The Windermere Basin in Hamilton is not a place I usually get. But I am extremely fortunate in my birding friends.
I was not fortunate in the weather; the wind was blowing straight at us above 50 kph, so using a scope without one's eyes watering unto uselessness was challenging. So was attempting to digiscope by holding a camera up to the eyepiece, but I almost managed.
100 percent crop of the next image |
70x scope view via baffled camera autofocus |
camera still baffled, perhaps better profile on bird |
My notes say:
- lighter brown head
- brown shoulders, mantle
- darkens caudally
- black chin patch
- yellow strong bill as long as head and hooked
- dark legs (could be black)
- gull-shaped; heavy herringish
I was not at the time sure that the eye was yellow, or if the thing showing yellow was a nictitating membrane of some kind, but every single photo where the eye is visible has the yellow eye. So probably.

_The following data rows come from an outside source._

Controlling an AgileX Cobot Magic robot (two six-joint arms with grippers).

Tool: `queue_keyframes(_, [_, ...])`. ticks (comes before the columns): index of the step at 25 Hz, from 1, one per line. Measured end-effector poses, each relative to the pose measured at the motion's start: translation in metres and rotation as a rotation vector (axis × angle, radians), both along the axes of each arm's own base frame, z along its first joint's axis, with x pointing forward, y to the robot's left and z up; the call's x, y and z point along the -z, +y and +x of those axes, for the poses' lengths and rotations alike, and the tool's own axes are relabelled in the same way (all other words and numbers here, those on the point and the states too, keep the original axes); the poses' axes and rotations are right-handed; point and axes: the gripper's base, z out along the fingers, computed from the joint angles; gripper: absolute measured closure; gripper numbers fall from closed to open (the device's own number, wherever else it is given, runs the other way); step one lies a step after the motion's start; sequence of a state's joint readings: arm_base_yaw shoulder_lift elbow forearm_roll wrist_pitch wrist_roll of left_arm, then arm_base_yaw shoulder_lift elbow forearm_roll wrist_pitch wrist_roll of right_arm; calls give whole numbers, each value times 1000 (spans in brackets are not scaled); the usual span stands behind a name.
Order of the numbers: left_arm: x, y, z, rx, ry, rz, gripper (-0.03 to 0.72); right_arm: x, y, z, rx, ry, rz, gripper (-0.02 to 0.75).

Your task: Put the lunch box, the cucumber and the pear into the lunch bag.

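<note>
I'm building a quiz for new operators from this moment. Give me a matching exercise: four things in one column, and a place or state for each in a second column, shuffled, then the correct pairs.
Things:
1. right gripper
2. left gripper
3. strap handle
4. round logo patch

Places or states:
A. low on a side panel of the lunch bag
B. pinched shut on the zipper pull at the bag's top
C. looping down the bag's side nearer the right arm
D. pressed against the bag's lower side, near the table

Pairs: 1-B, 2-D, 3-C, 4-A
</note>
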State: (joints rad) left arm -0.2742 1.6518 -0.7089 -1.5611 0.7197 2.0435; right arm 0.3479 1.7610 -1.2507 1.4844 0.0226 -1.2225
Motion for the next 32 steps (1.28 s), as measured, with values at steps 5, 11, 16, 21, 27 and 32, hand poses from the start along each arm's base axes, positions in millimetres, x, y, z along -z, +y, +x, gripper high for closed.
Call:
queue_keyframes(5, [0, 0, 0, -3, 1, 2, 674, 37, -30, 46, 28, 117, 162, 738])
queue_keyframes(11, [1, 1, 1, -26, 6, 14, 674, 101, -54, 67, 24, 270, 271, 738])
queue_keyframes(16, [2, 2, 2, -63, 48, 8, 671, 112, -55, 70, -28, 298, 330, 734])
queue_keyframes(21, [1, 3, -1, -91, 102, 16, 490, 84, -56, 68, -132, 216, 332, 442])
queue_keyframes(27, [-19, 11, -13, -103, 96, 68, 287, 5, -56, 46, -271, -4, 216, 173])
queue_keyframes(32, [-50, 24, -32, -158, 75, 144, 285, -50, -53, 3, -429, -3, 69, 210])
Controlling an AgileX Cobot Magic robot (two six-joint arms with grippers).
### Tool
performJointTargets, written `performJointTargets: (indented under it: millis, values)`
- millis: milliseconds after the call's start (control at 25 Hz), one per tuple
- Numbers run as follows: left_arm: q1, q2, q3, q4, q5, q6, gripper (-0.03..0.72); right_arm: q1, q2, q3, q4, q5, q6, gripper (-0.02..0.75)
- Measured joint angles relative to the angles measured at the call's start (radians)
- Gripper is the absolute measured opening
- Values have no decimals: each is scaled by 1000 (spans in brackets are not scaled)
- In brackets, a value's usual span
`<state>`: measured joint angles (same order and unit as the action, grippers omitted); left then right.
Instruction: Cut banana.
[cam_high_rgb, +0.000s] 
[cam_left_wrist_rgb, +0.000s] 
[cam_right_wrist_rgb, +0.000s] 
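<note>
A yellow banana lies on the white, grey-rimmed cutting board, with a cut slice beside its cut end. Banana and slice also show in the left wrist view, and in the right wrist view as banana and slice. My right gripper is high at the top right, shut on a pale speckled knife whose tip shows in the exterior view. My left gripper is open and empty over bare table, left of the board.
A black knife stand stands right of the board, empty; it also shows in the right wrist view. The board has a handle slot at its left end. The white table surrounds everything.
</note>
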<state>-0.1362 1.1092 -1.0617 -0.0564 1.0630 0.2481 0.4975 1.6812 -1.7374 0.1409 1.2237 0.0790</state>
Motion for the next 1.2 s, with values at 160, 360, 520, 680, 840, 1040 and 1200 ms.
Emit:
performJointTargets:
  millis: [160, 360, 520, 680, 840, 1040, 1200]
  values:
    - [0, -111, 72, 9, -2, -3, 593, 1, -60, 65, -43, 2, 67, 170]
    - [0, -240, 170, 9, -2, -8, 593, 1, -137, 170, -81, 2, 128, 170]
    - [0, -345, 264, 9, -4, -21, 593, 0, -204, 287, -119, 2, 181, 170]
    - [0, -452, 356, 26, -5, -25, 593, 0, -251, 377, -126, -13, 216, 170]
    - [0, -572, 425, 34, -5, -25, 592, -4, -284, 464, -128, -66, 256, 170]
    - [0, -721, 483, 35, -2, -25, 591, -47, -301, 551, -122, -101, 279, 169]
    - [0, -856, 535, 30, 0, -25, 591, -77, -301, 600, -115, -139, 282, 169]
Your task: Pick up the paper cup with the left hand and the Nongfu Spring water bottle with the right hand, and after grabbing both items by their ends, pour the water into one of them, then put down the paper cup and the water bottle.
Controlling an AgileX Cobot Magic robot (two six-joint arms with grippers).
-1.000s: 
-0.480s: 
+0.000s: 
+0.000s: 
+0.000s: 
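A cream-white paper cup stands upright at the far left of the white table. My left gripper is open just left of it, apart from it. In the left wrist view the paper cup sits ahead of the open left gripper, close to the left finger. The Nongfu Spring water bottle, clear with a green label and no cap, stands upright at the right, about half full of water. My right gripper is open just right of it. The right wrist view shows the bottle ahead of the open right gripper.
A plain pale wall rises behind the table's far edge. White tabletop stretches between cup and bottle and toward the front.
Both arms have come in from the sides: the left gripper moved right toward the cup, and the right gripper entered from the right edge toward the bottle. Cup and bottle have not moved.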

It's a large bird; there's a photo (not shown) with a Greater Yellowlegs for scale, and this bird is much, much larger, roughly mallard-sized. (Larger than the Caspian Terns on the other end of the little island.)
"Some sort of jaeger" is the obvious conclusion, but dark morph jaegers are supposed to have black bills. And while I have some good gull references, jaegers are not gulls and not in them.
Anybody recognize this bird?
2 comments:
Juvenile something?
WhatBird has no plausible idea and it knows more than I do. :-)
The bright yellow bill argues against juvenile anything, because usually that's a breeding-colour sort of thing in seabirds.
The tail and structure argue for some kind of jaeger and those have dark morphs but none of the morphs, light, dark, or intermediate, have yellow bills.
Going to have to find someone who knows more than my available references.